The nucleolar architecture of polymerase I transcription and processing.

P J Shaw 1, M I Highett 1, A F Beven 1, E G Jordan 1
PMCID: PMC398408  PMID: 7796815

Abstract

The nucleolus, the site of transcription and processing of the major ribosomal genes, generally reveals three distinct ultrastructural components in conventional thin-section electron micrographs (fibrillar centres, dense fibrillar component and granular component).
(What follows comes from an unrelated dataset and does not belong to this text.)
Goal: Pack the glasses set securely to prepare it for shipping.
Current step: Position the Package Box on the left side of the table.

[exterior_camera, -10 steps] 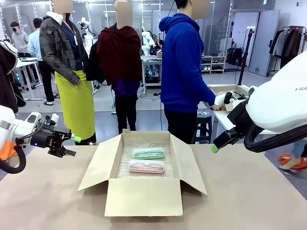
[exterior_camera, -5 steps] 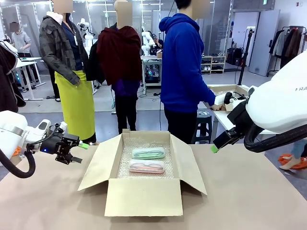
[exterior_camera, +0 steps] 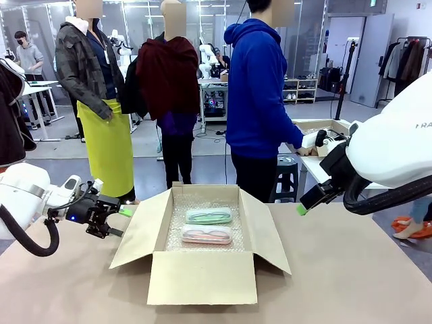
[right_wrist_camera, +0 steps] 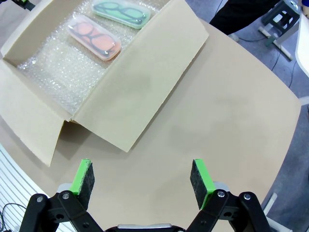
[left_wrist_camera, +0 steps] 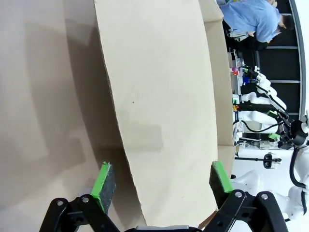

We show here that different parts of the transcription and transcript processing pathway can be mapped to the different nucleolar components in pea root cells. This study shows the full three-dimensional arrangement of the different domains by in situ hybridization and confocal microscopy, and their correspondence with the major ultrastructural components of the nucleolus is revealed by parallel serial section electron microscopy. The active rDNA is widely dispersed in discrete foci, the larger of which, at least, correspond to well-defined fibrillar centres. A probe to the external transcribed spacer (ETS) sequence of the pre-rRNA transcripts labels clearly demarcated regions surrounding the foci of rDNA, and which we show correspond to the dense fibrillar component. Finally, a probe to the entire 45S transcript shows a higher concentration in regions corresponding to the granular component, surrounding the dense fibrillar component labelled by the ETS probe. The changes in structure that occur with heat shock show that nucleolar organization is dynamic and dependent upon transcriptional activity. These results show that the various RNA processing events are spatially highly organized and suggest a vectorial or radial model of transcription and transcript processing, where nascent and newly completed transcripts occupy zones surrounding the genes, which are in turn surrounded by regions containing the older more mature transcripts.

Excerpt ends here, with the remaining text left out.